- [EXERCISE PROMPT] With the pictures left out, write out exactly the lines of the listing below that run from the line with "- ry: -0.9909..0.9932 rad" through the line with "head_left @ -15".

- [GIVEN RECORDS]

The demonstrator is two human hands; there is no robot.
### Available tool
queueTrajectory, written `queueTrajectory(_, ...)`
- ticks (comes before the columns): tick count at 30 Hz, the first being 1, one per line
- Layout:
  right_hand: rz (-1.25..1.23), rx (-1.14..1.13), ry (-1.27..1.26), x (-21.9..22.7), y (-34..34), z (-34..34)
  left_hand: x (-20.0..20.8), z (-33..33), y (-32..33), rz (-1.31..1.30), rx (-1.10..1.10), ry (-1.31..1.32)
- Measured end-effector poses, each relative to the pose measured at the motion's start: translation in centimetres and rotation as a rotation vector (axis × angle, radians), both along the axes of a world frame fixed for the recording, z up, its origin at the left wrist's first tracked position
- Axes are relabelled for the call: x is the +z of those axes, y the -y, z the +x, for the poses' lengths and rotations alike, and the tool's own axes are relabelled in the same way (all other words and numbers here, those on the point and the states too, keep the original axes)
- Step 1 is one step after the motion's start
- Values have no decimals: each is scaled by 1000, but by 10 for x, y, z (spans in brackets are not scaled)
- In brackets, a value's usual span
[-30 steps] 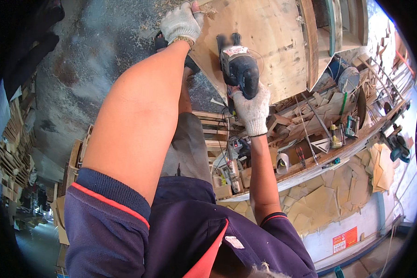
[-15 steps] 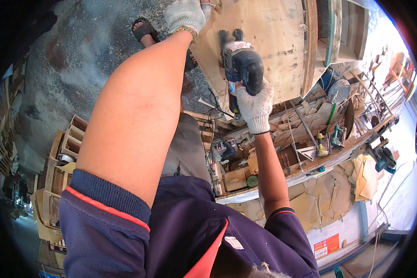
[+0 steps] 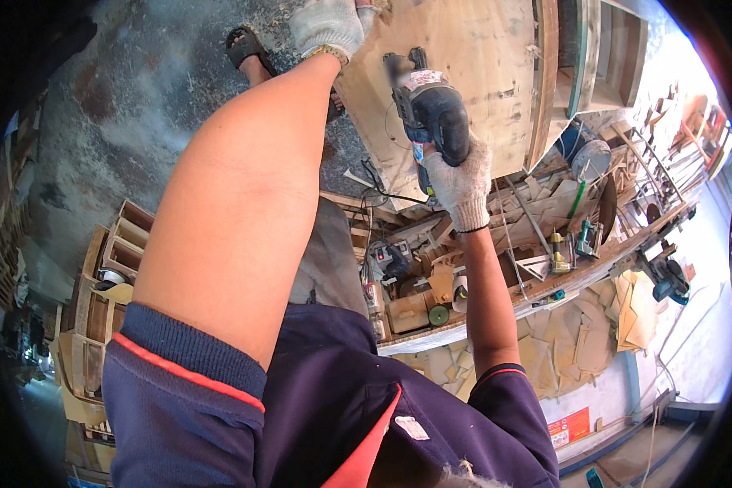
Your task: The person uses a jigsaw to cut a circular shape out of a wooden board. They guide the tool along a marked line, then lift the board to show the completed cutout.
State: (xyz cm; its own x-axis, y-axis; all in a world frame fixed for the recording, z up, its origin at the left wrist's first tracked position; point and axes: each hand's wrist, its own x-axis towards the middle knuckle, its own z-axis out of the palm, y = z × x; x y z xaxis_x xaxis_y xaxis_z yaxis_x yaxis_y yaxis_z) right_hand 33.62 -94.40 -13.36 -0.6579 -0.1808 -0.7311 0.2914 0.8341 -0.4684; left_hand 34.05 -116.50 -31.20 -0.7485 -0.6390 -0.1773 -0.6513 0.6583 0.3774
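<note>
My right hand [image 3: 462,172], in a knitted white work glove, is wrapped around the handle of a dark blue and black jigsaw [image 3: 439,122]. The jigsaw rests on a pale plywood panel [image 3: 488,49], near its left and near edges. A thin curved line shows on the wood beside the tool. My left hand [image 3: 327,26], also gloved, is at the panel's far left edge. The top of the picture cuts off most of its fingers, so its grip is hidden. A dark power cord [image 3: 390,193] trails from the jigsaw's rear.
Below the panel, a long cluttered bench [image 3: 496,305] holds wood scraps, a green-handled tool [image 3: 584,236] and a blue bucket [image 3: 591,159]. Wooden frames [image 3: 114,317] stand at left. A sandalled foot [image 3: 248,53] is on the stained floor [image 3: 138,106].
The jigsaw and my right hand have shifted slightly to the right, and the tool's rear has swung right. My left hand has stayed nearly in place.
</note>
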Motion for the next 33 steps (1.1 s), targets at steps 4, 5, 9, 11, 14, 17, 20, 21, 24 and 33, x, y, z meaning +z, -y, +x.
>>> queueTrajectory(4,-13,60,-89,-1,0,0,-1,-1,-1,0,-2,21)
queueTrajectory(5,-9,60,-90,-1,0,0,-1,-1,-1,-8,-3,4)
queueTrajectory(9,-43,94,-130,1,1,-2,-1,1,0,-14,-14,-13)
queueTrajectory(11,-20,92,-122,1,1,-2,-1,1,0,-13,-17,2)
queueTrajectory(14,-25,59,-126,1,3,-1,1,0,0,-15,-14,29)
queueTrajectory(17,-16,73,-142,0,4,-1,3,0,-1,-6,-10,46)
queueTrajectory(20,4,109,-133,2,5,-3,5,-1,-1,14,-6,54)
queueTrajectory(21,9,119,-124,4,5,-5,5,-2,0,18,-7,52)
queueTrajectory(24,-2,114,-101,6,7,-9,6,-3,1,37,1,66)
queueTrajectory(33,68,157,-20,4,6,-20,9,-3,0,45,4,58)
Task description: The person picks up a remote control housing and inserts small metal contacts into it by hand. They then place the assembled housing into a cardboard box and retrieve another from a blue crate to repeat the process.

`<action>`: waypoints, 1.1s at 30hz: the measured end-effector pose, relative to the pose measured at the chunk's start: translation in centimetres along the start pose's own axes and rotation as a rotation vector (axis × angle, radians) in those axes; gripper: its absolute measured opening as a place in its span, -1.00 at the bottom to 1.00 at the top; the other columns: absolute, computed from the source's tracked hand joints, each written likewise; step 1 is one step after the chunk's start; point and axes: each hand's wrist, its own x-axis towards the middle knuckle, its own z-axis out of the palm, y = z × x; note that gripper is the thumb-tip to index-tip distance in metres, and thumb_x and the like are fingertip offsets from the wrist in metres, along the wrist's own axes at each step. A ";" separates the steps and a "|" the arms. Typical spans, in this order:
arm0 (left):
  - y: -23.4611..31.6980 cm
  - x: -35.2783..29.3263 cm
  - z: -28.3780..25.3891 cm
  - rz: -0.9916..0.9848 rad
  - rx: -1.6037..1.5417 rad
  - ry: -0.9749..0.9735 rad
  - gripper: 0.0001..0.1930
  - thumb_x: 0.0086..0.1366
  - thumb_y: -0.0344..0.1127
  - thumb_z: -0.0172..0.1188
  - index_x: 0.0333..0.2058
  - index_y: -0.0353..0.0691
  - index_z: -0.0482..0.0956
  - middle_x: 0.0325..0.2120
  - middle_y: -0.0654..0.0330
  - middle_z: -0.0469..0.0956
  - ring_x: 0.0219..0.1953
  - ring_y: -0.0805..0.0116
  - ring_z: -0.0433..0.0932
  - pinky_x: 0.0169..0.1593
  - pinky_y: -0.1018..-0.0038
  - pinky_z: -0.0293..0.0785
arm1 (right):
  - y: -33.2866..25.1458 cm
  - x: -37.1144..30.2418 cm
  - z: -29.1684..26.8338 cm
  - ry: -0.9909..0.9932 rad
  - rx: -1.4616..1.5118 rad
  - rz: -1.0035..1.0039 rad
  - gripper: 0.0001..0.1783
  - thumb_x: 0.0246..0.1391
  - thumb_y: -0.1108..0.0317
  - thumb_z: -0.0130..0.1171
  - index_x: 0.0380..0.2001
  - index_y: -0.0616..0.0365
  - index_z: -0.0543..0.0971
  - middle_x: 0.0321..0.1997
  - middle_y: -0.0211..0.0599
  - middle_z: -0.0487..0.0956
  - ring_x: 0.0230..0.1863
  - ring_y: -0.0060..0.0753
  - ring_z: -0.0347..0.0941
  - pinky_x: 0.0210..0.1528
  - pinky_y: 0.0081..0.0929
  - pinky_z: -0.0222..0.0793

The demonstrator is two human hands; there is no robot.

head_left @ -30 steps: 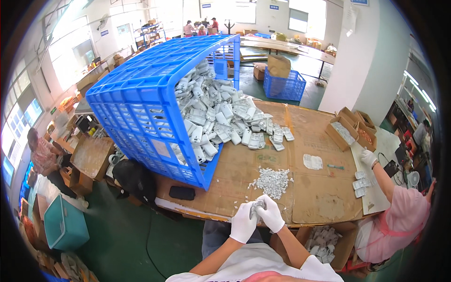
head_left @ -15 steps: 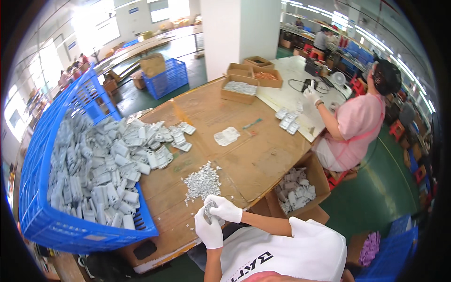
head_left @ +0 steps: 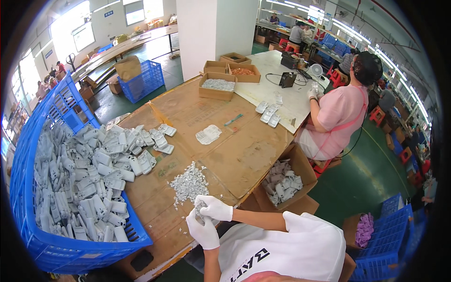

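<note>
Both my hands wear white gloves and meet at the table's near edge. My left hand [head_left: 205, 232] grips a small grey-white plastic part [head_left: 201, 207] from below. On its other side, the curled fingers of my right hand [head_left: 216, 208] close on the same part. Most of it is hidden by the gloves, so its exact kind does not show. Just beyond my hands lies a heap of tiny silvery-white pieces [head_left: 189, 182], with a few scattered loose around it.
At left, a blue crate [head_left: 70, 256] overflows with white plastic housings [head_left: 89, 188] onto the cardboard-covered table [head_left: 235, 160]. A flattened white bag [head_left: 208, 134] lies mid-table. Cardboard boxes [head_left: 216, 96] stand at the back. A co-worker in pink [head_left: 340, 110] sits at right, beside a box of housings [head_left: 284, 183].
My view has swung slightly to the right, so the scene sits further left. My hands stay together on the part. The co-worker's hands have shifted and now hold a small pale piece.
</note>
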 end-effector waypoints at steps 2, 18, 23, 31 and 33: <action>-0.1 0.1 -0.3 0.024 0.023 -0.002 -0.72 0.23 -0.53 0.20 -0.06 -0.34 0.53 -0.22 -0.01 0.57 -0.12 0.07 0.56 -0.02 0.25 0.45 | 0.0 0.1 0.0 -0.034 -0.001 0.034 -0.78 -0.09 0.57 -0.04 -0.28 0.22 0.44 -0.36 -0.39 0.46 -0.25 -0.60 0.34 -0.13 -0.53 0.37; -0.6 5.0 0.3 -0.301 -0.710 -0.276 -0.50 0.25 -0.56 0.05 0.19 -0.47 0.30 0.04 0.02 0.47 0.06 0.24 0.50 0.18 0.38 0.40 | -1.8 -3.2 -1.3 0.235 -1.072 -0.619 -0.50 -0.02 0.24 0.31 0.01 0.03 0.46 -0.26 -0.39 0.52 -0.26 -0.28 0.52 -0.17 -0.30 0.46; -0.3 6.1 2.6 -0.310 -0.778 -0.549 -0.34 0.32 -0.53 0.04 0.37 -0.46 0.08 0.25 -0.07 0.33 0.27 0.19 0.36 0.32 0.35 0.26 | -0.4 -2.0 -5.1 0.349 -0.925 -0.505 -0.65 0.04 0.25 0.29 -0.09 -0.01 0.49 -0.25 -0.27 0.56 -0.34 -0.16 0.59 -0.34 -0.28 0.53; -0.8 10.9 -1.2 0.349 0.337 -0.015 -0.56 0.23 -0.52 0.18 0.11 -0.36 0.44 0.15 -0.07 0.42 0.23 0.01 0.39 0.31 0.21 0.28 | 4.2 5.7 -36.5 0.764 -1.165 -0.154 -0.77 -0.09 0.33 0.23 -0.30 0.14 0.62 -0.23 -0.02 0.58 -0.13 0.07 0.50 0.00 -0.14 0.41; -3.4 12.4 -3.5 0.279 0.645 0.148 -0.56 0.20 -0.45 0.23 0.08 -0.32 0.47 0.16 -0.12 0.37 0.24 -0.10 0.32 0.31 0.15 0.25 | 3.0 6.8 -40.6 0.868 -1.280 0.038 -0.77 -0.06 0.33 0.25 -0.30 0.18 0.62 -0.22 -0.02 0.58 -0.08 0.09 0.48 0.02 -0.12 0.41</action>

- [RESULT FOR THIS TASK]
  - ry: -0.9909..0.9932 rad
  - rx: -1.4616..1.5118 rad
  - rz: -1.0035..1.0039 rad
  - gripper: 0.0001..0.1783
  - thumb_x: 0.0246..0.1391
  - thumb_y: -0.1108..0.0317
  - thumb_z: -0.0130..0.1171
  - index_x: 0.0380..0.2001
  - index_y: -0.0616..0.0365
  - index_z: -0.0543..0.0971
  - middle_x: 0.0321..0.1997
  - middle_y: -0.0211..0.0599
  - middle_z: -0.0487..0.0956
  - ring_x: 0.0230..0.1863
  - ring_y: -0.0060..0.0753
  - ring_z: -0.0347..0.0941
  - pinky_x: 0.0210..0.1528
  - pinky_y: 0.0081..0.0929
  - pinky_z: -0.0222..0.0793

The demonstrator is two human hands; there is no robot.

head_left @ -30 steps: 
head_left @ -15 steps: 

With the answer given, the exercise is closed.